ABOUT THIS EXERCISE — Give back all of the data exactly, with every picture omitted.
- Opening Delimiter -
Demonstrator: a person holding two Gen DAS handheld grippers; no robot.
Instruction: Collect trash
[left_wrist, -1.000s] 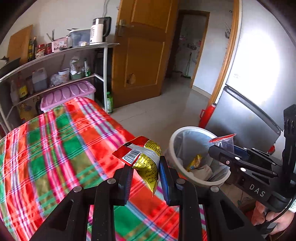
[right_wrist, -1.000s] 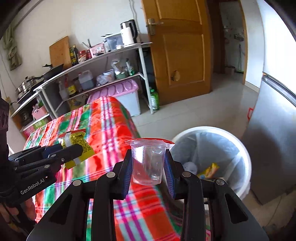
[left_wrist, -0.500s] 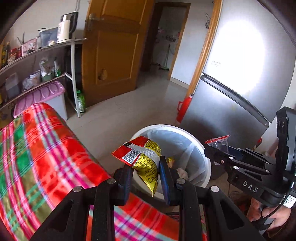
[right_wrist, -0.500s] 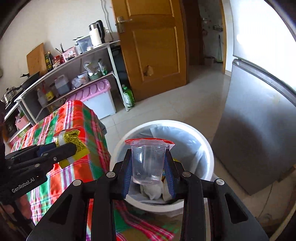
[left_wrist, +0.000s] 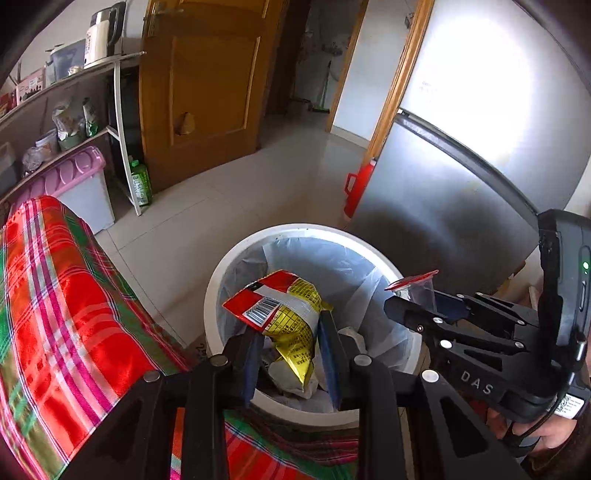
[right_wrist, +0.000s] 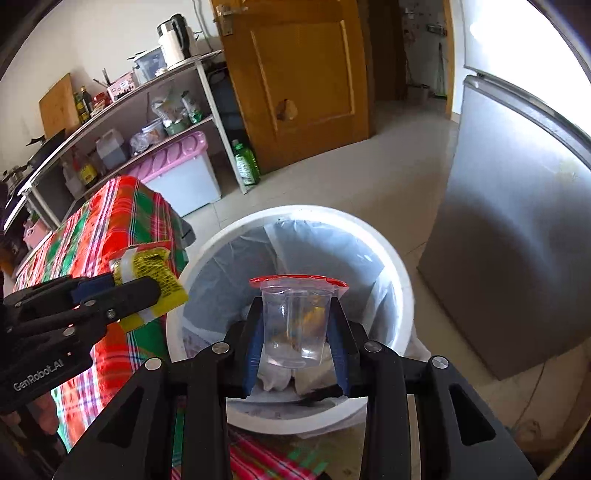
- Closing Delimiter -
ANSWER TO THE PROBLEM —
Demonstrator: a person holding two Gen DAS handheld grippers; no robot.
Instruction: Collect trash
[left_wrist, -1.000s] 
[right_wrist, -1.000s] 
[left_wrist, -0.500s] 
[right_wrist, -0.500s] 
[left_wrist, +0.000s] 
[right_wrist, +0.000s] 

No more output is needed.